To use Python instead of Docker, make a fresh environment with your tool of choice (e.g. venv, Anaconda), then install the packages in requirements.txt (e.g., pip install -r requirements.txt).

Usage

At its simplest, the script can be invoked with:

python dla.py

By default a 100x100 grid will be used, with 100 particles (walkers), and sticking probability unity. Each of these parameters can be provided explicitly as well:

  • --side (-s): The length of a side of the square grid
  • --mass (-m): The number of walkers to attach to the cluster
  • --prob (-p): The probability of a walker to stick to an adjacent cluster cell

For instance, to use a 200x200 grid with 1000 walkers and a 50/50 chance of sticking:

python dla.py -s 200 -m 1000 -p 0.5

Optimizations

None, save for boundary-aware step selection, i.e., not wasting cycles bumping into walls.

Outputs

A GUID is generated each time the script is invoked. This GUID is written with status messages to stdout and forms the stem of the names of the output files produced by each invocation.

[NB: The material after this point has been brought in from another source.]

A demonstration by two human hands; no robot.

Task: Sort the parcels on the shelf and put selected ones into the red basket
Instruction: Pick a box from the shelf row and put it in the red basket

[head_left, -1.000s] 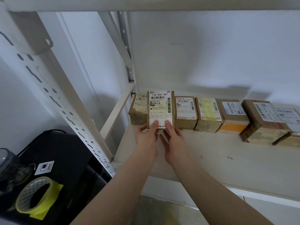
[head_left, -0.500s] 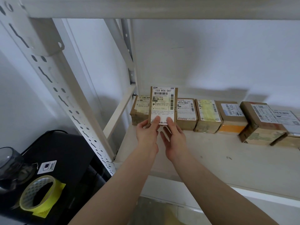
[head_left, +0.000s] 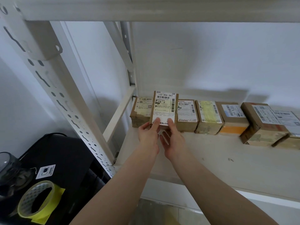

When a cluster is completed and a trial ends, the cluster's mass (M) and mean radius of gyration (R) are calculated, printed, and persisted to file:

  • {guid}.png: a plot of the fully grown cluster (with M and R overlaid)
  • {guid}.csv: a 1-line, 2-value CSV file whose first value is M, second is R

These quantities are helpful in estimating fractal dimension.